Figure 4.. Network-level transition energy differences in family history of SUD vary by sex.

ANCOVA analysis of mean network transition energy revealed (a) no significant effects of family history of SUD and (b) significant effects of family history of SUD by sex in the default mode (DMN), dorsal attention (DAT) and ventral attention (VAT) networks. DMN: (c) The interaction effect was driven by FH+ females > FH− females. (f) Family history density trended toward a weak positive correlation with DMN network TE in females but not in males. (h) FH+ females > FH− females in pairwise DMN network TE in transitions to VIS+/− brain states. DAT: (d) The interaction effect was driven by FH+ males < FH− males. (g) Family history density had a significant negative correlation with DAT network TE in males but not females. (i) FH+ males < FH− males in pairwise DAT network TE across almost all transitions. VAT: (e) The interaction effect was driven by FH+ males < FH− males. (h) Family history density had a significant negative correlation with VAT network TE in males but not females. (j) FH+ males < FH− males in pairwise VAT network TE to DMN+/− brain states. *significant before and **significant after correction.

Figure 5.. Regional transition energy differences in family history of SUD and family history of SUD by sex.

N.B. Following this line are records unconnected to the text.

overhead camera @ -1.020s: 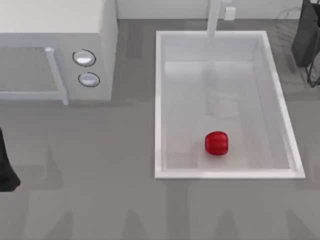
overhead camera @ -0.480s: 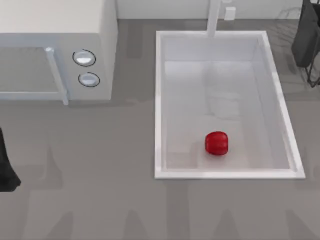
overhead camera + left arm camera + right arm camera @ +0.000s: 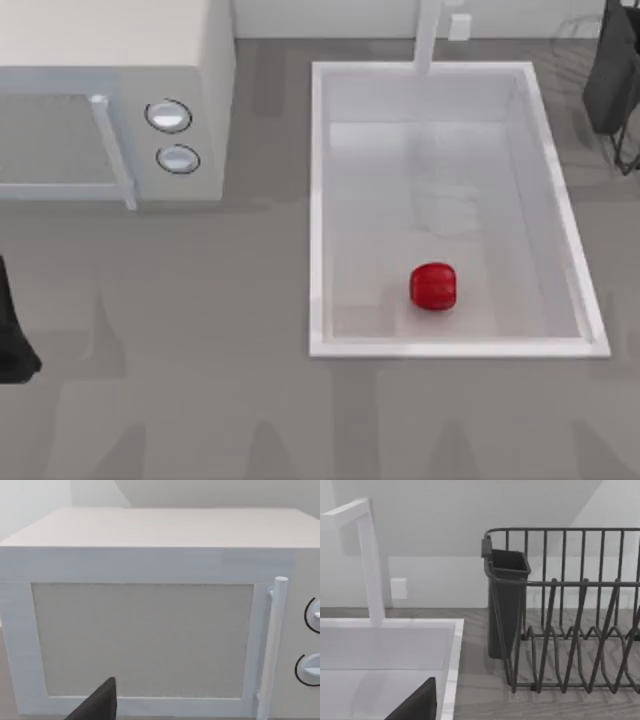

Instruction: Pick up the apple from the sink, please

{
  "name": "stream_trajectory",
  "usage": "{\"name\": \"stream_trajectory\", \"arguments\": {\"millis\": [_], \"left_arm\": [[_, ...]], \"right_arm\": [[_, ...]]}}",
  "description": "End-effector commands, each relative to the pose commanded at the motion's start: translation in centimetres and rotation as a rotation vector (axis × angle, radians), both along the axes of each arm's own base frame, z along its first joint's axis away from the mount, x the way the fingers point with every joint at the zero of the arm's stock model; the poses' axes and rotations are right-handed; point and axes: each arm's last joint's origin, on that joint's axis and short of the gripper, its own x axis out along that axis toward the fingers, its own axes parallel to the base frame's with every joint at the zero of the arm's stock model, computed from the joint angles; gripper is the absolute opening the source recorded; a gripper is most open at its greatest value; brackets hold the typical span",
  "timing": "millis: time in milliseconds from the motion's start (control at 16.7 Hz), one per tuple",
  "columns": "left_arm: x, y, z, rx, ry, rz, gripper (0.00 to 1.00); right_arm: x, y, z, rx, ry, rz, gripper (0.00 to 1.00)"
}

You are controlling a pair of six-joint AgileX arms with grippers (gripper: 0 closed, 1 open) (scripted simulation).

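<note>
Glossy red rounded apple (image 3: pixel 434 286) seen on smooth white sink (image 3: pixel 316 210) floor, well apart from both parked arms, jaws' opening cannot be told.

A rendered kitchen counter.

A grey worktop carries a white microwave (image 3: pixel 120 120) with two round knobs at far left, a deep white sink (image 3: pixel 316 200) with a faucet post (image 3: pixel 428 35) at right, and a dark wire dish rack (image 3: pixel 570 620) holding a cutlery cup just beyond the sink's right rim.
</note>
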Motion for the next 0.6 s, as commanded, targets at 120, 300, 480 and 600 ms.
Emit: {"name": "stream_trajectory", "arguments": {"millis": [120,300,480,600], "left_arm": [[0.0,0.0,0.0,0.0,0.0,0.0,1.0],[0.0,0.0,0.0,0.0,0.0,0.0,1.0],[0.0,0.0,0.0,0.0,0.0,0.0,1.0],[0.0,0.0,0.0,0.0,0.0,0.0,1.0]], "right_arm": [[0.0,0.0,0.0,0.0,0.0,0.0,1.0],[0.1,0.2,0.8,0.009,0.042,0.014,1.0],[0.7,0.5,2.8,0.032,0.145,0.046,1.0],[1.5,1.0,4.6,0.051,0.242,0.073,1.0]]}}
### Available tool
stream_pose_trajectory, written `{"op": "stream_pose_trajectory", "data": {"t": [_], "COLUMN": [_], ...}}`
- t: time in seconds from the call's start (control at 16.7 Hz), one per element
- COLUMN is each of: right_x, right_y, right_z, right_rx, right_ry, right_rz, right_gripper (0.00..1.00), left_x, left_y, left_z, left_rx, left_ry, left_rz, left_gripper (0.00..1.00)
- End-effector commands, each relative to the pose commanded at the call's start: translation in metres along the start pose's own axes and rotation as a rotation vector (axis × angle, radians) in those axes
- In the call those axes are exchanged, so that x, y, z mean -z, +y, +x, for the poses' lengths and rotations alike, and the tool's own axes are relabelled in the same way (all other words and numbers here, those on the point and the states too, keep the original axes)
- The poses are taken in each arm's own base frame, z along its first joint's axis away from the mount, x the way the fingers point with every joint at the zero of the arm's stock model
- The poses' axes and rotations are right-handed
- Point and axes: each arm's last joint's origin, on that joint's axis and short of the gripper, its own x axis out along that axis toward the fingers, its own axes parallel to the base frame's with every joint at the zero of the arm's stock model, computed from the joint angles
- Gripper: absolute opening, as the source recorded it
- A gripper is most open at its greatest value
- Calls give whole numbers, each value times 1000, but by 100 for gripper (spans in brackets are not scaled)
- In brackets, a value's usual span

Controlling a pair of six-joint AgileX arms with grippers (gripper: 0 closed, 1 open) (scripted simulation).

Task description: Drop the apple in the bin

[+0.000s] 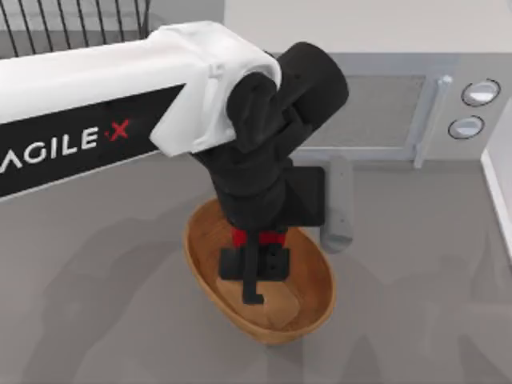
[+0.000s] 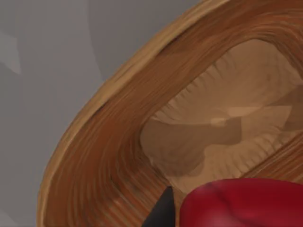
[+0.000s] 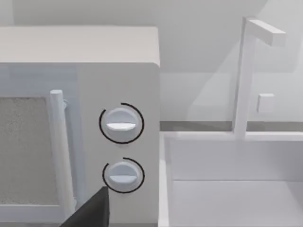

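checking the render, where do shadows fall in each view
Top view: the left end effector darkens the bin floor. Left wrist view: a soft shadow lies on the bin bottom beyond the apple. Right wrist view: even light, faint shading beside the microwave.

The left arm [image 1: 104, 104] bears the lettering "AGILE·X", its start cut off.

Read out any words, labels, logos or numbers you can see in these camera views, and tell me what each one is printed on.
"AGILE X": white letters with a red X, on the black side panel of the left arm in the top view; the first letter is cut off at the picture's edge.
The two round knobs on the microwave carry no readable markings.
No other text shows on the bin, the apple or the table.
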Motion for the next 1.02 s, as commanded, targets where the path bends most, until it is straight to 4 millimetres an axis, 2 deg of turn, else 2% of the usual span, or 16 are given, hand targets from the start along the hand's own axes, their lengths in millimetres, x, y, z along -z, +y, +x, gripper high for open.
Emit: {"op": "stream_pose_trajectory", "data": {"t": [0.18, 0.42, 1.02], "right_x": [0, 0, 0], "right_y": [0, 0, 0], "right_z": [0, 0, 0], "right_rx": [0, 0, 0], "right_ry": [0, 0, 0], "right_rz": [0, 0, 0], "right_gripper": [100, 100, 100], "left_x": [3, 3, 3], "left_y": [-2, -2, -2], "left_z": [19, 20, 20], "left_rx": [4, 4, 4], "left_ry": [4, 5, 5], "left_rz": [-1, -1, -1], "left_gripper": [0, 0, 75]}}
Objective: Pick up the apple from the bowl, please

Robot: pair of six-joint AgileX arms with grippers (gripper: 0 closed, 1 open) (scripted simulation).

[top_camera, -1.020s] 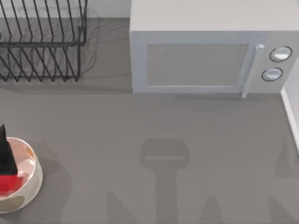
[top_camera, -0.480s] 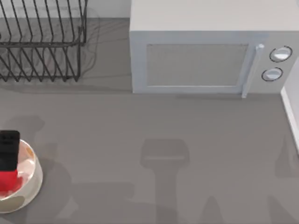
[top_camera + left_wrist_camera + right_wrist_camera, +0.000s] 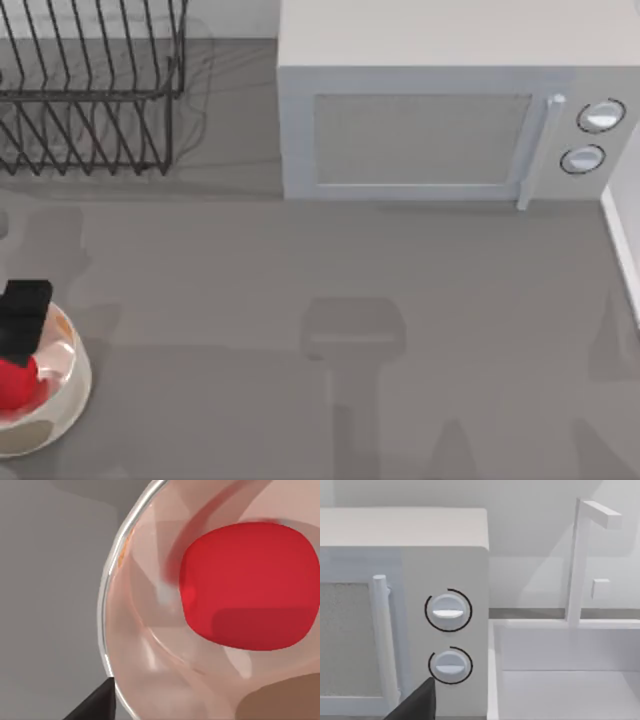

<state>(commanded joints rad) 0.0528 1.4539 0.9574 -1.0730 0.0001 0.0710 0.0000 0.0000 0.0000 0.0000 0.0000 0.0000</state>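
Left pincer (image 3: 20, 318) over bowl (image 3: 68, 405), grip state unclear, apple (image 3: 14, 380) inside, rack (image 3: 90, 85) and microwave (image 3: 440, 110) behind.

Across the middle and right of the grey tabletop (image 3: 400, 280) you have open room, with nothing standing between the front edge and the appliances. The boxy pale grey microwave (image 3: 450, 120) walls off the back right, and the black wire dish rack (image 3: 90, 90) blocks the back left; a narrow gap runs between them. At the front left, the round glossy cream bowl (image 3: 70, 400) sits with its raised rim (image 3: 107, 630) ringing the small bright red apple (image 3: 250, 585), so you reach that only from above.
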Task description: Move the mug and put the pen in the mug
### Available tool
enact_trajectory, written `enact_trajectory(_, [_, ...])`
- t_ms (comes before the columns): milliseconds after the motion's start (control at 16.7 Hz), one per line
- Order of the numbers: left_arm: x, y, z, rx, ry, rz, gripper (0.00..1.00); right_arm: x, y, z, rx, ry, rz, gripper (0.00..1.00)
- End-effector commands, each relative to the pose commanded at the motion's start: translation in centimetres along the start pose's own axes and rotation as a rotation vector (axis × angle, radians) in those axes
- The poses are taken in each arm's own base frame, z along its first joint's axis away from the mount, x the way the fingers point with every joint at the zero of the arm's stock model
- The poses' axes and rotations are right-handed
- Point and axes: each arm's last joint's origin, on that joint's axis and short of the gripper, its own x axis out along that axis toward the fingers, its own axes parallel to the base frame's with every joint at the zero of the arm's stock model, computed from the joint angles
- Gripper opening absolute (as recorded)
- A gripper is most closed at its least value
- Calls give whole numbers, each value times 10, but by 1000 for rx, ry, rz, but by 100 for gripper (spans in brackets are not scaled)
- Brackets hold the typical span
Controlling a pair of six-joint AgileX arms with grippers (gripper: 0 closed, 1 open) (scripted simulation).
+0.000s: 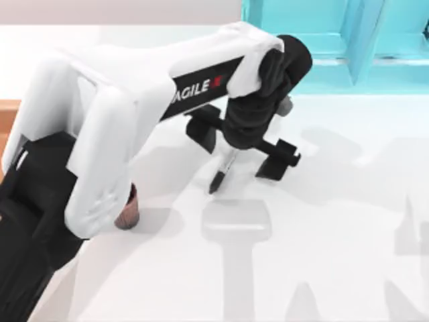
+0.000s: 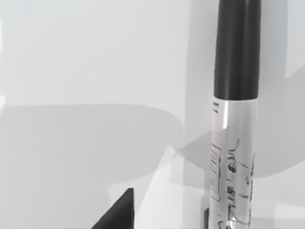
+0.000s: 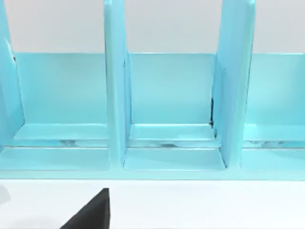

(a) ANCOVA of mean regional TE revealed significant effects of family history of SUD on seven regions, though they did not survive correction. (b) FH+ vs FH− t-tests revealed significant (post-correction across t tests of seven regions) FH+ > FH− across all seven regions. (c) Family history density had significant mild positive correlations with regional TE of all seven regions, except the right bank of STS. (d) ANCOVA of mean regional TE revealed significant effects of family history of SUD by sex in eight regions, though they did not survive correction. (e) Within-sex t-tests revealed FH+ females > FH− females in the right pars orbitalis and right cerebellum and FH+ males < FH− males in bilateral superior parietal lobules and right supramarginal gyrus (significant post-correction across t tests of eight regions). (f) Family history density had significant but weak negative correlations with regional TE of bilateral superior parietal lobules and right supramarginal in males. *significant before and **significant after correction.